平方録

イチョウの葉は残った

ちょうど1週間前の金曜日、近所のイチョウ並木の色づき始めた枝がバッサバッサと切り落とされて丸裸にされていく現場に遭遇した。
枝を切り落とされてしまったイチョウの数は十数本。
あまりの惨状に伐採作業の現場写真をスマホで撮り、世界遺産登録なんてとんでもないと憤って、ユネスコに告げ口してやるからなとブログでうそぶいたのが功を奏したかどうか知らない。
そのせん定作業はピタリと止み、今日に続いている。おかげで、イチョウはきれいに色づき、黄金色の美しい姿を見せているのだ。

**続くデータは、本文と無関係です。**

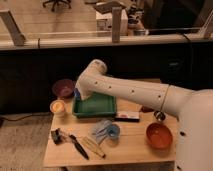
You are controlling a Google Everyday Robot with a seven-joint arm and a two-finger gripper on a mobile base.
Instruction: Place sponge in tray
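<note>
The green tray (96, 107) sits at the back of the small wooden table (130, 150). My white arm reaches in from the right, and its end bends down over the tray's left edge. The gripper (78, 95) is there, mostly hidden behind the arm's wrist. A small blue patch (76, 93) shows at the gripper and may be the sponge; I cannot tell for sure. The tray's visible floor holds nothing.
A purple bowl (63, 88) and a yellow cup (57, 106) stand left of the tray. In front lie a black brush (64, 137), a pale utensil (94, 147) and blue cups (106, 131). An orange bowl (159, 135), a small tin (159, 116) and a white bar (127, 116) are to the right.
</note>
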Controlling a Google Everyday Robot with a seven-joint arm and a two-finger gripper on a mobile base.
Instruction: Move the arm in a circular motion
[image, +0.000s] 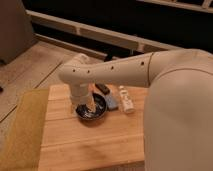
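Note:
The cream-white arm (125, 70) reaches from the large rounded segment at the right across to the left, bends at an elbow (75, 72) and points down over the wooden table (75, 145). Its gripper (86, 106) hangs at the tip, inside or just above a dark bowl (95, 114) on the table. The wrist hides part of the bowl.
Next to the bowl lie a blue object (111, 103), a small dark object (102, 89) and a white bottle (126, 100) on its side. A yellow-green mat (22, 130) borders the table's left. A pale railing (100, 35) runs along the back, with speckled floor (30, 70) to the left.

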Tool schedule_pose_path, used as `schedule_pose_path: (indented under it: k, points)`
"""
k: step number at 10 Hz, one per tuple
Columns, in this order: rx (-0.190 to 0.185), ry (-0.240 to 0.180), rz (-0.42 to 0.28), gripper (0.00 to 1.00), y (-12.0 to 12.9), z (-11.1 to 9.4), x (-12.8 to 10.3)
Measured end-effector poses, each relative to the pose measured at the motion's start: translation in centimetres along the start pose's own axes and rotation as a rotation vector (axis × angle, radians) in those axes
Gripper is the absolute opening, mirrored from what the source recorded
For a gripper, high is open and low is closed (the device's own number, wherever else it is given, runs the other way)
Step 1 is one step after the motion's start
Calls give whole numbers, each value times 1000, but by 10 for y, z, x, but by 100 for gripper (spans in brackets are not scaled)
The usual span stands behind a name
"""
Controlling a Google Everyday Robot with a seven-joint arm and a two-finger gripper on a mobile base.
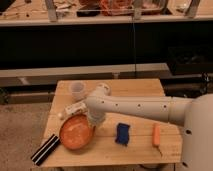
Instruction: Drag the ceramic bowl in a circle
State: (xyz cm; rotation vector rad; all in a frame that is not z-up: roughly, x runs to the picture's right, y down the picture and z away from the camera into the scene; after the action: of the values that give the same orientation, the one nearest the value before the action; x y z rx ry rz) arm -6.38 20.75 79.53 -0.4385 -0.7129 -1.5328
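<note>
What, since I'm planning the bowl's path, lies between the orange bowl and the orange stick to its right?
A blue pad lies between bowl and stick, shown in the camera view. The gripper sits at the bowl's right rim.

Wooden table (137, 91), seen from the front, with the items lying on its top. Front left: the ceramic bowl (76, 132), orange with a speckled paler inside, near the front edge. The pincer (94, 122) comes down at the bowl's right rim; whether they touch cannot be made out. Rear left: a translucent white cup (77, 91), upright. Between cup and bowl: a small white object (74, 108) lying on its side. Front left corner: a black striped bar (46, 149), overhanging the edge. Right of the bowl: a blue object (122, 134). Farther right and apart from it: an orange stick-shaped object (157, 135).
</note>
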Motion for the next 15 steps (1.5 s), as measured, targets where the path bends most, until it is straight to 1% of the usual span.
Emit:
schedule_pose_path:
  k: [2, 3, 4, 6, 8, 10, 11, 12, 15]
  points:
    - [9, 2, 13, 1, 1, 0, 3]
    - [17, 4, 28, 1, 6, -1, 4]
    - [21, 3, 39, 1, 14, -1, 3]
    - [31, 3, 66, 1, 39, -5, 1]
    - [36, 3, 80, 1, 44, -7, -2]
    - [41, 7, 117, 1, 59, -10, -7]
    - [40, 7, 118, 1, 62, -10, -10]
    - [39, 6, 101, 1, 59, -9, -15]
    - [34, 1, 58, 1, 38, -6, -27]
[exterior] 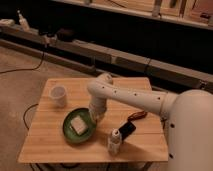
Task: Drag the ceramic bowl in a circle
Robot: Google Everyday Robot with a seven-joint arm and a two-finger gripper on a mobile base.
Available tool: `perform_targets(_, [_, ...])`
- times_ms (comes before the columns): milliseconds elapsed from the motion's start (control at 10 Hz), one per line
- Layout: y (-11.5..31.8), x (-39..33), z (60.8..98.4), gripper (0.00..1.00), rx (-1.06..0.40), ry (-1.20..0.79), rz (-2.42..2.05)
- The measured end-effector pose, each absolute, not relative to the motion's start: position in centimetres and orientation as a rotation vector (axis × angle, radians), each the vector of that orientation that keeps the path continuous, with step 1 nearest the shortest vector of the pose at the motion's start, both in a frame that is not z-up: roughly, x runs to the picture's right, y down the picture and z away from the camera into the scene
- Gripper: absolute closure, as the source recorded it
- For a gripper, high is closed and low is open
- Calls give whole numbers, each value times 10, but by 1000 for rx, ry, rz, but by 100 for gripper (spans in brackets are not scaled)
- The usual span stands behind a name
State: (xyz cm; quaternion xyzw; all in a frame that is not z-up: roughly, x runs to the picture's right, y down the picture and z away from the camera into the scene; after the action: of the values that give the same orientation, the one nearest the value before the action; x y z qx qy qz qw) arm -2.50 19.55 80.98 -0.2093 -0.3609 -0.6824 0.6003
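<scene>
Gripper [96, 117]: lowered at the right rim of the ceramic bowl [75, 138], closed narrow and apparently pinching that rim. The contact itself is hidden behind the wrist.

Location of ceramic bowl: front-left part of the wooden table [45, 142], close to the front edge, sitting flat. Contents: one pale block [78, 124], lying loose near the middle.

Neighbouring items:
- white cup [58, 96], upright, behind and left of the bowl, apart from it.
- small white bottle [115, 141], upright, just right of the bowl at the front edge.
- dark flat object [127, 130], beside the bottle.
- reddish-brown item [137, 115], further back on the right.

Step in hand (judged): sliding the bowl along a circular path, with the bowl at the near-left part of the loop.

Handling notes:
- Hold the rim low and level so the base slides without tipping and the block stays in.
- Steer the arc back toward the table's centre, since the front edge is close.
- Keep the loop tight enough to pass between the cup and the bottle. The bottle looks tall and narrow and would topple at a nudge.
- Move at an even pace; a jerk on a glazed rim may slip the pinch.
</scene>
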Motion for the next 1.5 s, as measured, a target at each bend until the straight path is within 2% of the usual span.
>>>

そう言えばスマホを構える私に、現場監督らしき男が恨めしそうに、すがるような眼を向けてきたこと、その顔を睨みつけてやったことが思い起こされる。
私と同じように、憤慨した住民が役場に抗議の電話なりをかけたのかもしれない。
いずれにしても、せん定作業は中途半端なまま中断し、数十本のイチョウはせん定を免れたのである。

イチョウの葉がすっかり散ってしまうまで、あと数日である。
葉が落ちた枝を剪定するのは一向に差し支えない。
第一、葉が落ちてしまった後の方が、作業が楽だろうに。
何と不可解な行為であったことか。
ま、取り合えず、ユネスコにチクルのは見合わせてあげることにしよう。

そう言えば、その怒りに満ちたブログを書いた土曜日は前夜ハシゴ酒をして、大幅に寝坊したのだが、今朝もまた前夜のはしご酒がたたって、また寝坊してしまった。
イチョウと寝坊、あるいはイチョウとハシゴ酒の間にはなにがしかの因果関係があるのだろうか。
やはり3軒をハシゴして、ビール、日本酒、焼酎と飲み続け、最後の店でスコッチを舐めたのがとどめを刺したのだと思う。
いつの間にか、すっかり酒に弱くなったものである。

嵐のような悪天候をもたらした低気圧が通り過ぎ、素晴らしい好天に恵まれたので、冬用の掛け布団を陽に干して、その暖かい蒲団にくるまって寝たのも寝坊の一因かもしれない。
とにかく心地よく、ぽかぽかとぐっすり眠ったのである。

歯を磨いて、冷たい水で洗った顔は二日酔いではれぼったく、紅顔の美少年と言われた相貌がすでに過去のものになってしまっているのは致し方ないとして、シブイおじさま、と若い女性たちの憧れだったということは聞いたことも無いが、何とも情けない顔である。
外は随分と明るくなってきて夜が明けたようだが、もう一度ぽかぽかの布団に戻らなくては…



イチョウの葉は残った




見事な快晴に鎌倉山からは富士山がきれいに見えた。雪も増えて今冬一番の姿である。